(Exercise directions): Type again, exactly, the lines below from the start through the line that includes "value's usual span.".
= Beginning of Section =
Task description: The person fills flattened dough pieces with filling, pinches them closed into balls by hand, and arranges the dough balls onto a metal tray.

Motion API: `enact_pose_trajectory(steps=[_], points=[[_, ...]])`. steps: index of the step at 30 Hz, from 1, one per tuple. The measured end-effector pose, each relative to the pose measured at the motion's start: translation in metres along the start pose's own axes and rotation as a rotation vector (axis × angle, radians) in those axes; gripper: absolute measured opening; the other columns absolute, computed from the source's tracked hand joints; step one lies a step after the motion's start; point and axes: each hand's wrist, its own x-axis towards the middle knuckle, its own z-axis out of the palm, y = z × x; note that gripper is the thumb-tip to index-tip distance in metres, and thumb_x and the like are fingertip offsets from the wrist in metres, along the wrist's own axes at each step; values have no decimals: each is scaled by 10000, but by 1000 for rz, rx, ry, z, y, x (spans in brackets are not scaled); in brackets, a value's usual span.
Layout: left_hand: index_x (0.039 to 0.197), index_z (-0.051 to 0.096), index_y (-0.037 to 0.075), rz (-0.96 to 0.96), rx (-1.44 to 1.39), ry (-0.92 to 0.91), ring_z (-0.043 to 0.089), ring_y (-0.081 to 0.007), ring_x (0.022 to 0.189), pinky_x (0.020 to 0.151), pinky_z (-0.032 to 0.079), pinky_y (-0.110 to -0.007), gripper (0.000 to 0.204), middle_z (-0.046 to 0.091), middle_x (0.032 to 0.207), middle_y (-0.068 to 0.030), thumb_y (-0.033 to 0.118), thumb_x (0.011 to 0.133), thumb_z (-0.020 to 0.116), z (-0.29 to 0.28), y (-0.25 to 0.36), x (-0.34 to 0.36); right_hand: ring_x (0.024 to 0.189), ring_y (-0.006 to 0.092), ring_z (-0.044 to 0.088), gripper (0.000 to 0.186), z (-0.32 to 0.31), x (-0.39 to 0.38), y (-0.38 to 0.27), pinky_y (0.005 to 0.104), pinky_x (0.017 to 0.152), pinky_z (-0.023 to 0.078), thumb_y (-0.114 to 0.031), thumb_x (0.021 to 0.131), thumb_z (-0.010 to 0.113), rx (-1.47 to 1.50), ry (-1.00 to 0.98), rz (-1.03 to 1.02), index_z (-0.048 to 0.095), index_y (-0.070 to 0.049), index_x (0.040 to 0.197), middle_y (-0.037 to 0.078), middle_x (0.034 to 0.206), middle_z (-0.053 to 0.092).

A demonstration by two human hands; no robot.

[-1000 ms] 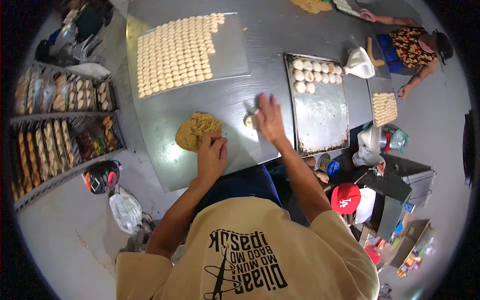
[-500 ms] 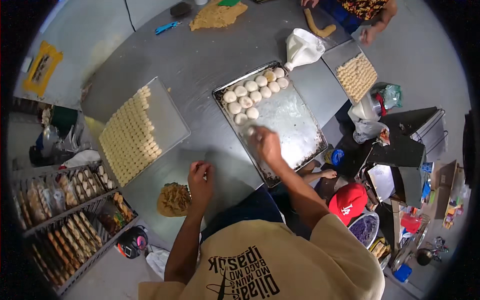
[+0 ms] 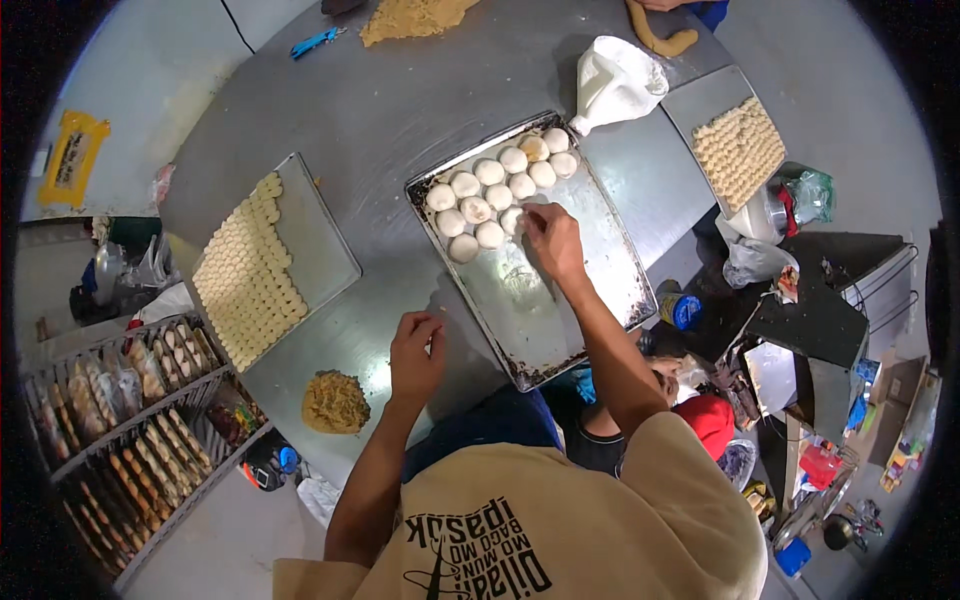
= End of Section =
(Output for this exercise):
Task description: The person fills flattened dough pieces with filling, pinches them closed into balls by hand, and arranges the dough balls onto a metal tray.

Motion API: `enact_pose_trajectory(steps=[_], points=[[_, ...]])`. steps: index of the step at 30 Hz, from 1, one per tuple. The measured end-effector pose, each relative to the pose measured at the motion's start: translation in metres along the start pose's own axes and rotation as a rotation vector (axis × angle, radians) in those axes; gripper: absolute measured opening; the other columns absolute, computed from the source's tracked hand joints; step one lies a step after the motion's start; point and axes: each hand's wrist, its own x-axis towards the middle knuckle, its own z-axis out of the palm, y = z × x; note that gripper is the thumb-tip to index-tip distance in metres, and thumb_x and the like are fingertip offsets from the wrist in metres, along the wrist's own axes at each step; values have no decimals: each is scaled by 10000, but by 1000 for rz, rx, ry, z, y, x (spans in brackets are not scaled); in brackets, a value's usual span.

There is nothing further to this exercise.